> Material for this exercise:
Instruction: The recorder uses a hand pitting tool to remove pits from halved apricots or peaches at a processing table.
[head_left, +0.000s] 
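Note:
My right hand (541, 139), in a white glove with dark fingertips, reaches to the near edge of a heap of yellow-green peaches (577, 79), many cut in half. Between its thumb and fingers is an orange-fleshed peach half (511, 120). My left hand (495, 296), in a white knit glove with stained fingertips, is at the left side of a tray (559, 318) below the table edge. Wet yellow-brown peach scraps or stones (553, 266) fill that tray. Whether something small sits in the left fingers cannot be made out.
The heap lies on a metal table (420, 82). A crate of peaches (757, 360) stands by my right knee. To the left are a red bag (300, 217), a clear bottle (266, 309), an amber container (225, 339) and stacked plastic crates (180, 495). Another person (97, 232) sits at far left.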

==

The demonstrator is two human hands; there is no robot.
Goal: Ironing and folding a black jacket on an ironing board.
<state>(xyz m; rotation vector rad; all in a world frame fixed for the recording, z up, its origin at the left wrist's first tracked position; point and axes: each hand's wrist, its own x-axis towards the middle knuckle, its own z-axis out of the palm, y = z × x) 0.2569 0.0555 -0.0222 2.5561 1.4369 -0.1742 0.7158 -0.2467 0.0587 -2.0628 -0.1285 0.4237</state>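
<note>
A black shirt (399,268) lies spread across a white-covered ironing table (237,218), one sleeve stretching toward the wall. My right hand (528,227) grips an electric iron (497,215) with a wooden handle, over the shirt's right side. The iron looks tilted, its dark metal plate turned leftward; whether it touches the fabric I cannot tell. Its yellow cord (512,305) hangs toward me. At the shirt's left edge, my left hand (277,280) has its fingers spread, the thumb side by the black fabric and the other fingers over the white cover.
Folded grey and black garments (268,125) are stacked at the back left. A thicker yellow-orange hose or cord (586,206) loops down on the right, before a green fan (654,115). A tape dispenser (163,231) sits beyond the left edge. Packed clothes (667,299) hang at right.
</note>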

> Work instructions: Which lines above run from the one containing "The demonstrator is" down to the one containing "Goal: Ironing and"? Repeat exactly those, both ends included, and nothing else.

> Response for this exercise:
The demonstrator is two human hands; there is no robot.
Goal: Ironing and folding a black jacket on an ironing board.

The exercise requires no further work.